▶ [What you will do]:
Exact copies of the records below are required.

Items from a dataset

============================================================

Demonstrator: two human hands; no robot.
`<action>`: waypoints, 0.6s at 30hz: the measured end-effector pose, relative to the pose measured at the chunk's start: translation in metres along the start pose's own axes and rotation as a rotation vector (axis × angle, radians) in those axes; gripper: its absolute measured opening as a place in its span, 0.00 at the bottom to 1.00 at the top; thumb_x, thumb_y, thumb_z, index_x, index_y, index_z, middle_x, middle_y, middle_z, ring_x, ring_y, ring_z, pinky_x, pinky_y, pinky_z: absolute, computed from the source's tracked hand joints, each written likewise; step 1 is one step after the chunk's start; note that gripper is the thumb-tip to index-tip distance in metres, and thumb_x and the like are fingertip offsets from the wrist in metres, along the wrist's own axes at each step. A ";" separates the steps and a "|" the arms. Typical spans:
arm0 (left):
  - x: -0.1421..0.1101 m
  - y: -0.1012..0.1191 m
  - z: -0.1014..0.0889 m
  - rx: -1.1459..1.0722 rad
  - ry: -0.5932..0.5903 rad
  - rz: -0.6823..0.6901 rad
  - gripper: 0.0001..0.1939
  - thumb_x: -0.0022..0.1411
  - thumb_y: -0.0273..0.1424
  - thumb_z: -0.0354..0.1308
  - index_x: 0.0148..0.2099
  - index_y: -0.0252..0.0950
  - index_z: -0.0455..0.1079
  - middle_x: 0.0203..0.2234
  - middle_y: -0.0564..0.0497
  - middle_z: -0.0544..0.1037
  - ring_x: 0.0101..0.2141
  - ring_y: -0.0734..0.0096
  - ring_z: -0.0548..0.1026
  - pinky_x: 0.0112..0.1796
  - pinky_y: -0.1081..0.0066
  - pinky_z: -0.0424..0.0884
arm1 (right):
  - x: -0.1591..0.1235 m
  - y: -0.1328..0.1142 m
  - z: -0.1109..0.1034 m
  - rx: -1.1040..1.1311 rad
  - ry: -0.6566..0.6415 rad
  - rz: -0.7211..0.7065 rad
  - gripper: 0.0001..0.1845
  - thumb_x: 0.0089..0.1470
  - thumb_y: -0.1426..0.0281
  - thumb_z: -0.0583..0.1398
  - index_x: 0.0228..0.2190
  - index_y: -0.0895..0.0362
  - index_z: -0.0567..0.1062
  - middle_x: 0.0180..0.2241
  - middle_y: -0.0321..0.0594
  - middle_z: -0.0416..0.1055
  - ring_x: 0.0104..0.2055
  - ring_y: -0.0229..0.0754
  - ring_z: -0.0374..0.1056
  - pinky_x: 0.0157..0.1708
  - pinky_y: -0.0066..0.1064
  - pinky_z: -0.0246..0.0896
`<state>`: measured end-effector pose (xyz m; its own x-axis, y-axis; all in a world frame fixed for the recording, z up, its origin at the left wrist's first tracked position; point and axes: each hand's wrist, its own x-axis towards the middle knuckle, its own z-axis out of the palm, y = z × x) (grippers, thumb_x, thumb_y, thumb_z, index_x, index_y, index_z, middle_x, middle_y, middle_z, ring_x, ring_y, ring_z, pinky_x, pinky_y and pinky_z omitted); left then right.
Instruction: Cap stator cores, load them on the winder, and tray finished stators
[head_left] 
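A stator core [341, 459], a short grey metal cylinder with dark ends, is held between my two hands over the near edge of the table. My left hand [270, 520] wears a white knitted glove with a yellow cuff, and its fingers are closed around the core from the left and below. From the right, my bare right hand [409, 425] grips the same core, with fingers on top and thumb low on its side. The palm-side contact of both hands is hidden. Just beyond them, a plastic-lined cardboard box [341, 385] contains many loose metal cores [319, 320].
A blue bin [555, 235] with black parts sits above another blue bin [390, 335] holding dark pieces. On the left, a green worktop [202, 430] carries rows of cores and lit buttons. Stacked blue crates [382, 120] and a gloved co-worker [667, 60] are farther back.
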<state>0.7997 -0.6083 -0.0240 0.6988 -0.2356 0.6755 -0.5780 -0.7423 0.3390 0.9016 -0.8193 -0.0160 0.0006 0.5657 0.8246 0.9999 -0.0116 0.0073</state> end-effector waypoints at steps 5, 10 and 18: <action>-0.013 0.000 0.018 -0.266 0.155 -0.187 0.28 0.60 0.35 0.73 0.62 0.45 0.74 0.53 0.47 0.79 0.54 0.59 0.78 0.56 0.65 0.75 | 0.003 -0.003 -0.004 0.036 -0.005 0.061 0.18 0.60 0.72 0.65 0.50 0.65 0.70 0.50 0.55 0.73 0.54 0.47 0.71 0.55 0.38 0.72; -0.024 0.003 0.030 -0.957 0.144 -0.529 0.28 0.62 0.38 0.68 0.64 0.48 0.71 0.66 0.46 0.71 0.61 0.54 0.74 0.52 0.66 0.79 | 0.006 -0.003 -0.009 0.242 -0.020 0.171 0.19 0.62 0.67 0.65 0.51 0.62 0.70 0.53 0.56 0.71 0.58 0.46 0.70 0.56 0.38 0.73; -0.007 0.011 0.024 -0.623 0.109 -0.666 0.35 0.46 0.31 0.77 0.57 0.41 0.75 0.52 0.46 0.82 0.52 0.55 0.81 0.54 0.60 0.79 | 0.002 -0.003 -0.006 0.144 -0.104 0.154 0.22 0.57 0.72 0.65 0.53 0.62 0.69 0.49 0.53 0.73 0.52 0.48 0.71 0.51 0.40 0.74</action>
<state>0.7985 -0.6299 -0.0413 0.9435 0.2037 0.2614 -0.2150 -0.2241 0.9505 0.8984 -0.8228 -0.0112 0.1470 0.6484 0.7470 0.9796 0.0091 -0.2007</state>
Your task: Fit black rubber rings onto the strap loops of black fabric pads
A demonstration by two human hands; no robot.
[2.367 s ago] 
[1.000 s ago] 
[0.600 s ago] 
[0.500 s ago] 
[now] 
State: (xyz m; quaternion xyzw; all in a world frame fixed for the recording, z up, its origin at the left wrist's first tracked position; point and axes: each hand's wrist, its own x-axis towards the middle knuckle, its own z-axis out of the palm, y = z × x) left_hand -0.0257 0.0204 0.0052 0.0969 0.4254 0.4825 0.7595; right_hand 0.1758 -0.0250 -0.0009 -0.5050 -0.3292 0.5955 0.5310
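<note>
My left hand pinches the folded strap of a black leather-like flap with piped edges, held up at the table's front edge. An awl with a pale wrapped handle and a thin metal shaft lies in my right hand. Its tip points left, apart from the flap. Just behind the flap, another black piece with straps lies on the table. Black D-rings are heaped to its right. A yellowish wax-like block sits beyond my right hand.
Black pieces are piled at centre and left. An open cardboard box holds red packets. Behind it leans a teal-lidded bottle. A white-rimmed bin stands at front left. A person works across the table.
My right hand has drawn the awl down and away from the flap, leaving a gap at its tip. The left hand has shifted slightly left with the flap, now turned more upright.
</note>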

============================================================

▶ [Expected output]:
Demonstrator: two human hands; no robot.
`<action>`: waypoints, 0.6s at 30hz: the measured end-effector pose, relative to the pose measured at the chunk's start: translation in metres along the start pose's own axes and rotation as a rotation vector (axis × angle, radians) in those axes; gripper: its absolute measured opening as a place in its span, 0.00 at the bottom to 1.00 at the top; thumb_x, thumb_y, thumb_z, index_x, index_y, index_z, middle_x, middle_y, middle_z, ring_x, ring_y, ring_z, pinky_x, pinky_y, pinky_z: absolute, computed from the source's tracked hand joints, each written likewise; step 1 is one step after the chunk's start; note that gripper is the thumb-tip to index-tip distance in metres, and thumb_x and the like are fingertip offsets from the wrist in metres, along the wrist's own axes at each step. A ";" separates the steps and a "|" the arms. Typical spans:
arm0 (left):
  - x: -0.1421..0.1101 m
  - y: -0.1012..0.1191 m
  - z: -0.1014..0.0889 m
  - rx: -1.1459..1.0722 rad
  - ry: -0.5932..0.5903 rad
  - rz: -0.6823..0.6901 rad
  - gripper: 0.0001..0.1939
  - thumb_x: -0.0022..0.1411
  - thumb_y: -0.0273..0.1424
  - thumb_z: -0.0354..0.1308
  - index_x: 0.0148..0.2099
  - index_y: -0.0252..0.0950
  - index_z: -0.0455..0.1079
  - middle_x: 0.0203..0.2234
  - middle_y: -0.0564..0.0497
  - middle_z: -0.0544..0.1037
  - ring_x: 0.0101..0.2141
  - ring_y: -0.0734..0.0096
  - ring_z: -0.0548..0.1026
  - pinky_x: 0.0112..0.1796
  - pinky_y: -0.1081..0.0066
  - pinky_z: -0.0424..0.0884
arm1 (right):
  - x: -0.1591..0.1235 m
  - y: -0.1328..0.1142 m
  - z: -0.1109..0.1034 m
  - rx: -1.1040..1.1311 rad
  - ry: -0.6566..0.6415 rad
  - rz: -0.7211..0.7065 rad
  - gripper: 0.0001..0.1845
  - thumb_x: 0.0089..0.1470
  - thumb_y: -0.1426..0.0281
  - thumb_z: -0.0583..0.1398
  - index_x: 0.0228..0.2190
  - index_y: -0.0895..0.0362
  - index_z: -0.0567..0.1062
  - middle_x: 0.0180..0.2241
  - middle_y: -0.0321..0.0594
  - middle_z: -0.0416..0.1055
  - ring_x: 0.0104..0.2055
  - ring_y: -0.0229..0.0754
  - ring_z: -0.0374..0.1056
  - pinky_x: 0.0157..0.1708
  - pinky_y: -0.0066..0.1064
  - pinky_z: -0.0246..0.0896
`<state>`: measured end-effector pose (xyz m; its own x-axis, y-axis; all in a world frame fixed for the recording, z up, its origin at the left wrist's first tracked position; point and axes: each hand's wrist, its own x-axis towards the middle knuckle, its own z-axis out of the palm, y = z × x) (grippers, thumb_x, thumb_y, thumb_z, index_x, index_y, index_z, middle_x, middle_y, middle_z, ring_x, ring_y, ring_z, pinky_x, pinky_y and pinky_z omitted); left then right.
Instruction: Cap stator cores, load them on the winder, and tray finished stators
[head_left] 
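A stator core [341, 459], a short grey metal cylinder with dark ends, is held between my two hands over the near edge of the table. My left hand [270, 520] wears a white knitted glove with a yellow cuff, and its fingers are closed around the core from the left and below. From the right, my bare right hand [409, 425] grips the same core, with fingers on top and thumb low on its side. The palm-side contact of both hands is hidden. Just beyond them, a plastic-lined cardboard box [341, 385] contains many loose metal cores [319, 320].
A blue bin [555, 235] with black parts sits above another blue bin [390, 335] holding dark pieces. On the left, a green worktop [202, 430] carries rows of cores and lit buttons. Stacked blue crates [382, 120] and a gloved co-worker [667, 60] are farther back.
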<state>0.7997 -0.6083 -0.0240 0.6988 -0.2356 0.6755 -0.5780 -0.7423 0.3390 0.9016 -0.8193 -0.0160 0.0006 0.5657 0.8246 0.9999 -0.0116 0.0073</state> end-effector waypoints at steps 5, 10 and 18: <action>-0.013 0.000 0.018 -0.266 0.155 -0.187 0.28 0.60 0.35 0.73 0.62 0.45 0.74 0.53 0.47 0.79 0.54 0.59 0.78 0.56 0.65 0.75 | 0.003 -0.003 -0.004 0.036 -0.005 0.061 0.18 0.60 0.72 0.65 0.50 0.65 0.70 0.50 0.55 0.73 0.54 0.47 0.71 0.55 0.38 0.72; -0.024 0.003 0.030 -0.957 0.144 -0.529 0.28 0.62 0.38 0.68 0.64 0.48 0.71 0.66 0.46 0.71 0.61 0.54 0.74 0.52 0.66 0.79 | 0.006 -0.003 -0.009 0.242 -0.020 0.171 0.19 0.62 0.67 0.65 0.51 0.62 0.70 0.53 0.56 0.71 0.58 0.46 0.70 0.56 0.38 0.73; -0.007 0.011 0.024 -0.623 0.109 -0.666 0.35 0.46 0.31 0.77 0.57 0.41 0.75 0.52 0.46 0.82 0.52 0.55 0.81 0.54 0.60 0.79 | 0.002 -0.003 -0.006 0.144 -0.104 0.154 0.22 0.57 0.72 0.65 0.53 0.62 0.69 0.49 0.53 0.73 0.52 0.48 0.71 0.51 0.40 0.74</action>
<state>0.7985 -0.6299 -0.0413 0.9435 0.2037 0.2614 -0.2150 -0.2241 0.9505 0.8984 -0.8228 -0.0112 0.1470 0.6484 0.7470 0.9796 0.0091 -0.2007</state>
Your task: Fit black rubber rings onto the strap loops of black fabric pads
A demonstration by two human hands; no robot.
[2.367 s ago] 
[1.000 s ago] 
[0.600 s ago] 
[0.500 s ago] 
[now] 
State: (xyz m; quaternion xyzw; all in a world frame fixed for the recording, z up, its origin at the left wrist's first tracked position; point and axes: each hand's wrist, its own x-axis towards the middle knuckle, its own z-axis out of the palm, y = z × x) left_hand -0.0257 0.0204 0.0052 0.0969 0.4254 0.4825 0.7595; right_hand 0.1758 -0.0250 -0.0009 -0.5050 -0.3292 0.5955 0.5310
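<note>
My left hand pinches the folded strap of a black leather-like flap with piped edges, held up at the table's front edge. An awl with a pale wrapped handle and a thin metal shaft lies in my right hand. Its tip points left, apart from the flap. Just behind the flap, another black piece with straps lies on the table. Black D-rings are heaped to its right. A yellowish wax-like block sits beyond my right hand.
Black pieces are piled at centre and left. An open cardboard box holds red packets. Behind it leans a teal-lidded bottle. A white-rimmed bin stands at front left. A person works across the table.
My right hand has drawn the awl down and away from the flap, leaving a gap at its tip. The left hand has shifted slightly left with the flap, now turned more upright.
</note>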

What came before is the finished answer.